Gautreau went into the operating ward saying:
"It feels queer to be walking on dry ground when you've just come off the slime. You see: it's only a scratch. But one never knows: there may be some bits left in it."
Dr. Boussin probed the wound, and felt the cracked bone. He was an old surgeon who had his own ideas about courage and pain. He made up his mind.
"I am in a hurry; you are a man. There is just a little something to be done to you. Kneel down there and don't stir."
A few minutes later, Gautreau was on his knees, holding on to the leg of the table. His head was covered with blood-stained bandages, and Dr. Boussin, chisel in hand, was tapping on his skull with the help of a little mallet, like a sculptor. Gautreau exclaimed:
"Monsieur Bassin, Monsieur Bassin, you're hurting me."
"Not Bassin, but Boussin," replied the old man calmly.
"Well, Boussin, if you like."
There was a silence, and then Gautreau suddenly added:
"Monsieur Bassin, you are killing me with these antics."
"No fear!"
"Monsieur Bassin, I tell you you're killing me."
"Just a second more."
"Monsieur Bassin, you're driving nails into my head, it's a shame."
"I've almost finished."
"Monsieur Bassin, I can't stand any more."
"It's all over now," said the surgeon, laying down his instruments.
Gautreau's head was swathed with cotton wool and he left the ward.
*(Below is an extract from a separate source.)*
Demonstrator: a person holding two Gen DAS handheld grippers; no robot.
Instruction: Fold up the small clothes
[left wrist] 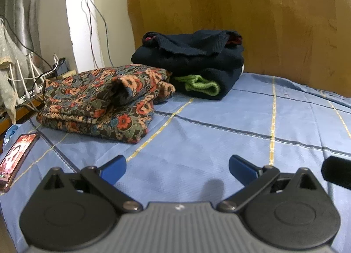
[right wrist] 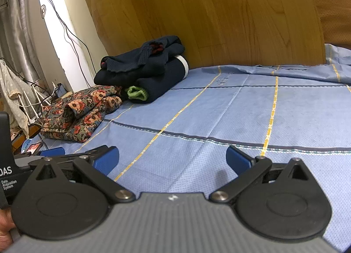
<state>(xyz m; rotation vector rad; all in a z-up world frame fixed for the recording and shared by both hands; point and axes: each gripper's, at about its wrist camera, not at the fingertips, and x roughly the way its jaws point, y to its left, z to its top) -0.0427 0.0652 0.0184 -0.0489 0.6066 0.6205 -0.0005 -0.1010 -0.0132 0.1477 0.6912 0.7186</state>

"The old chap means well," he said, laughing, "but fancy knocking like that... with a hammer! It's not that it hurts so much; the pain was no great matter. But it kills one, that sort of thing, and I'm not going to stand that."
XXI
There is only one man in the world who can hold Hourticq's leg, and that is Monet.
Hourticq, who is a Southerner, cries despairingly: "Oh, cette jammbe, cette jammbe!" And his anxious eyes look eagerly round for some one: not his doctor, but his orderly, Monet. Whatever happens, the doctor will always do those things which doctors do. Monet is the only person who can take the heel and then the foot in both hands, raise the leg gently, and hold it in the air as long as it is necessary.
There are people, it seems, who think this notion ridiculous. They are all jealous persons who envy Monet's position and would like to show that they too know how to hold Hourticq's leg properly. But it is not my business to show favour to the ambitious. As soon as Hourticq is brought in, I call Monet. If Monet is engaged, well, I wait. He comes, lays hold of the leg, and Hourticq ceases to lament. It is sometimes a long business, very long; big drops of sweat come out on Monet's forehead. But I know that he would not give up his place for anything in the world.
When Mazy arrived at the hospital, Hourticq, who is no egoist, said to him at once in a low tone:
"Yours is a leg too, isn't it? You must try to get Monet to hold it for you."